After visiting the Cathedral, we retunred to the Hotel to pack up and take a train to Galway, our second stop in this tour. Dennis found a Medical Equipment place right around the corner from the hotel where he could rent a wheelchair to help Lyra get around. On the train Lyra instroduced us to Bananagrams, which is kind of a take-off on Scrabble, where you build words from letter tiles, which whiled away the train trip. We would spend two nights in Galway, then two nights in Limerick, and finally two more nights in Dublin before returning home. Although we were right across the street from the Connolly train station, we had to take a cab to the Heuston station, and were whisked off. We got to Galway, and took a cab to the Salthill Hotel, another very nice hotel. And it was raining. It rained a lot while we were there, in part because that is what the weather does in Ireland, and in part because we were there in November. We had dinner at the hotel, and then Cheryl and I wanted to see something of Galway. We found that the city bus had a stop just outside the hotel and would take us into the city.

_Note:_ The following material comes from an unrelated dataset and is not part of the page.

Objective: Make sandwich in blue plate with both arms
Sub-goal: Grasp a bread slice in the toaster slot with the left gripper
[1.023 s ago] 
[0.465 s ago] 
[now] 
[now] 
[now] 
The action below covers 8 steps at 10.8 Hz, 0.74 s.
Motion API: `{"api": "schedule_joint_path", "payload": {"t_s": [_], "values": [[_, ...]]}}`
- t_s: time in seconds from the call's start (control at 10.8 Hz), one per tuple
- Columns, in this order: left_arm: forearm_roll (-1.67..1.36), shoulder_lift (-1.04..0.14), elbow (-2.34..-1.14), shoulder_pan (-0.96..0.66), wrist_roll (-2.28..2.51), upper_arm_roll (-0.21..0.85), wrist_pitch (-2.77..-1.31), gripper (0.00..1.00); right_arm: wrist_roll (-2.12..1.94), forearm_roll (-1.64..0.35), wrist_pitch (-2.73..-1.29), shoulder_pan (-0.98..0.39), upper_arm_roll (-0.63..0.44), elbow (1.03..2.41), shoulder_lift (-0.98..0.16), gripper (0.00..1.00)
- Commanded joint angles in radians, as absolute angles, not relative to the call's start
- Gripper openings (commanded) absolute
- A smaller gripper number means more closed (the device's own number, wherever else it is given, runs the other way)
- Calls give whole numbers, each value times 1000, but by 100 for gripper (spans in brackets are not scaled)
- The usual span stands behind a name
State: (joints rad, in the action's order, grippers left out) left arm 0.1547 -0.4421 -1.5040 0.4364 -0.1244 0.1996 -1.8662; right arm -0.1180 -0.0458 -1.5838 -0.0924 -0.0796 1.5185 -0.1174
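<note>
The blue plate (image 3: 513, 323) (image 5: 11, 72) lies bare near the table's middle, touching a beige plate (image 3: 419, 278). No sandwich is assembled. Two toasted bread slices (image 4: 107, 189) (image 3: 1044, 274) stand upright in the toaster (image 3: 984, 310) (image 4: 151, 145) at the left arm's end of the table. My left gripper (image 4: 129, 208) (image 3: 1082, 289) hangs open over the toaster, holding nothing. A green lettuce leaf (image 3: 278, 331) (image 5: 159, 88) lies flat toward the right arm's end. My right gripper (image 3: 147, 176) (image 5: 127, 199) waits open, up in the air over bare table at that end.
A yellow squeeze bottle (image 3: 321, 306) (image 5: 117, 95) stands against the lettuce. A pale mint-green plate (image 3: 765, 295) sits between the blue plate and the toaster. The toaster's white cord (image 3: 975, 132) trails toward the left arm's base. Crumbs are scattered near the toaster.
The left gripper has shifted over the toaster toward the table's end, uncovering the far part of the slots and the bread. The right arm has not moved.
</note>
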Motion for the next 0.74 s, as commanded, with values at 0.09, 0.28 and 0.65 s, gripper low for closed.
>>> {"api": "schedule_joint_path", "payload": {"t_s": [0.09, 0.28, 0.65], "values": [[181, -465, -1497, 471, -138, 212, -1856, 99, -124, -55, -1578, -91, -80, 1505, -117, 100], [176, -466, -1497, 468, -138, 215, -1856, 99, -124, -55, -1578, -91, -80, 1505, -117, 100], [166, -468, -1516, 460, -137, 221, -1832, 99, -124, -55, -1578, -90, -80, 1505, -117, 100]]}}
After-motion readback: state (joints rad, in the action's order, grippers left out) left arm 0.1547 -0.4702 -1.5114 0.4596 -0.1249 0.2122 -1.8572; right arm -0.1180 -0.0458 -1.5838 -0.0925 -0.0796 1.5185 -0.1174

So we went in, and found a nice little club called Tij Coili (note that there are missing diacritical marks on many of these letters) which billed itself as the home of traditional music, which is just what we wanted. We spent a couple of hours there as various local musicians wandered in and took a seat in the performers area and started to play. Finally we went back to the bus stop, where we met a couple of other people who were also taking the Great Value Vacations tour, and who we would see again tomorrow.